En effet, dans ce jeu, on incarne un enquêteur qui rivalise avec ses collègues pour découvrir l’auteur, le mode opérationnel et le mobile d’un meurtre en premier. Durant une partie, on pourra donc interroger le personnel du bateau ainsi que des suspects. Pour cela, il faudra se déplacer au bon endroit, et contourner la présence dérangeante du Commissaire de Bord. Lorsqu’on a la solution de l’enquête, il faudra se rendre au Grand Salon pour la révéler.
Un petit Ludochrono avant de monter à bord ?
Utiliser ses « petites cellules grises »
Pour jouer à Minuit, Meurtre en mer, il n’y a pas de coût d’entrée concernant les règles car elles sont simples : en fonction du mode de jeu choisi, on reçoit trois ou quatre points d’action qu’on peut utiliser pour se déplacer, interroger des suspects, soutirer des informations à nos collègues ou encore déplacer le commissaire de bord. Ce qui va stimuler notre réflexion, ce sont bien sûr les crimes sur lesquels nous enquêtons, mais aussi la stratégie pour y parvenir de façon efficace.

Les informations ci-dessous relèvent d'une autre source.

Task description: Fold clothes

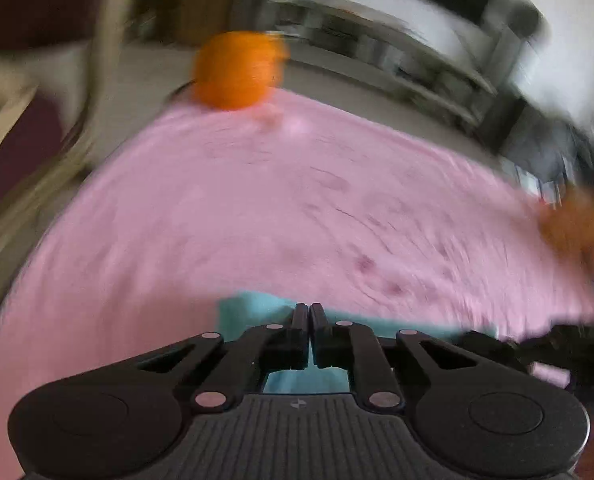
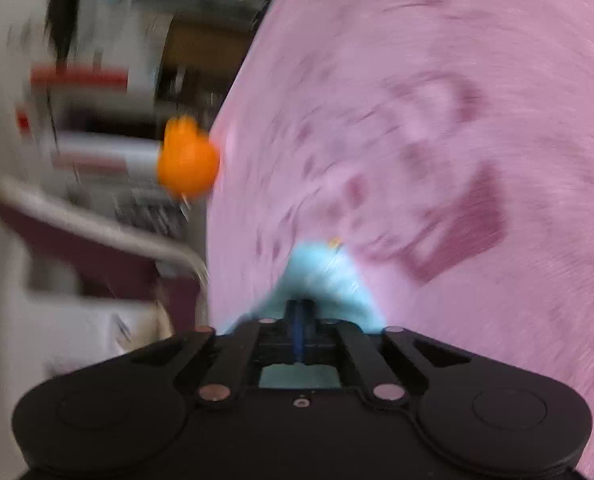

Chaque fois qu’on interroge quelqu’un, il faut regarder le numéro de piste correspondant dans le livret et l’annoter sur sa feuille. Vous avez donc intérêt à être sûr d’avoir repéré le bon numéro et la bonne piste, sans quoi vos informations pour l’enquête pourraient être faussées.
Ne vous attendez pas à voler d’un point à l’autre de ce luxueux bateau de croisière. Il faut respecter les adjacences entre les espaces et prendre les escaliers uniquement dans les zones qui le permettent. Beaucoup de joueurs auront tendance à se placer dans la zone 4 au début de la partie, car elle permet d’emprunter l’ascenseur qui mène aux cabines VIP et à la suite de luxe où a eu lieu le meurtre. Pour ma part, je préfère commencer dans la zone 9, afin de commencer par examiner la dépouille à l’infirmerie.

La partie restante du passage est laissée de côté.